Add more detailed statuses (#298)

Pierlou · web-flow · commit 7a000419c3df · 2025-07-24T08:42:59.000+02:00
diff --git a/CHANGELOG.md b/CHANGELOG.md
@@ -7,6 +7,7 @@
 - Fill in check throughout the process to send previous steps infos in case of late crash [#293](https://github.com/datagouv/hydra/pull/293)
 - Fix purge csv tables CLI by using the csv db connection [#294](https://github.com/datagouv/hydra/pull/294)
 - Better gz files extraction function name [#295](https://github.com/datagouv/hydra/pull/295)
+- Add more detailed statuses [#297](https://github.com/datagouv/hydra/pull/297)
 
 ## 2.3.0 (2025-07-15)
 
diff --git a/udata_hydra/analysis/csv.py b/udata_hydra/analysis/csv.py
@@ -119,6 +119,7 @@ async def analyse_csv(
         try:
             previous_analysis: dict | None = await get_previous_analysis(resource_id=resource_id)
             if previous_analysis:
+                await Resource.update(resource_id, {"status": "VALIDATING_CSV"})
                 csv_inspection, df = validate_then_detect(
                     file_path=tmp_file.name,
                     previous_analysis=previous_analysis,
diff --git a/udata_hydra/analysis/resource.py b/udata_hydra/analysis/resource.py
@@ -65,7 +65,7 @@ async def analyse_resource(
 
     # Update resource status to ANALYSING_RESOURCE
     resource: Record | None = await Resource.update(
-        resource_id, data={"status": "ANALYSING_RESOURCE"}
+        resource_id, data={"status": "ANALYSING_RESOURCE_HEAD"}
     )
 
     # let's see if we can infer a modification date on early hints based on harvest infos and headers
@@ -83,10 +83,12 @@ async def analyse_resource(
     tmp_file = None
     if change_status != Change.HAS_NOT_CHANGED or force_analysis:
         try:
+            await Resource.update(resource_id, data={"status": "DOWNLOADING_RESOURCE"})
             tmp_file = await download_resource(url, headers, max_size_allowed)

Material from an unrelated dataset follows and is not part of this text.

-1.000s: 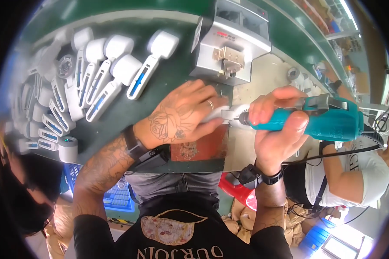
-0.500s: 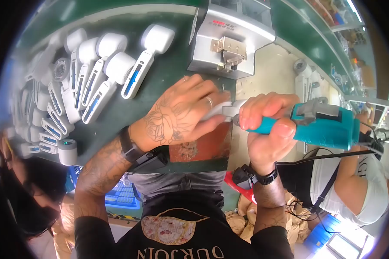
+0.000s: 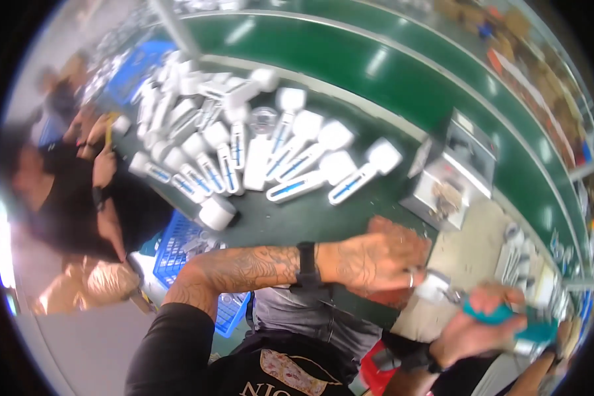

         except IOException:
             dl_analysis["analysis:error"] = "File too large to download"
         else:
+            await Resource.update(resource_id, data={"status": "ANALYSING_DOWNLOADED_RESOURCE"})
             # Get file size
             dl_analysis["analysis:content-length"] = os.path.getsize(tmp_file.name)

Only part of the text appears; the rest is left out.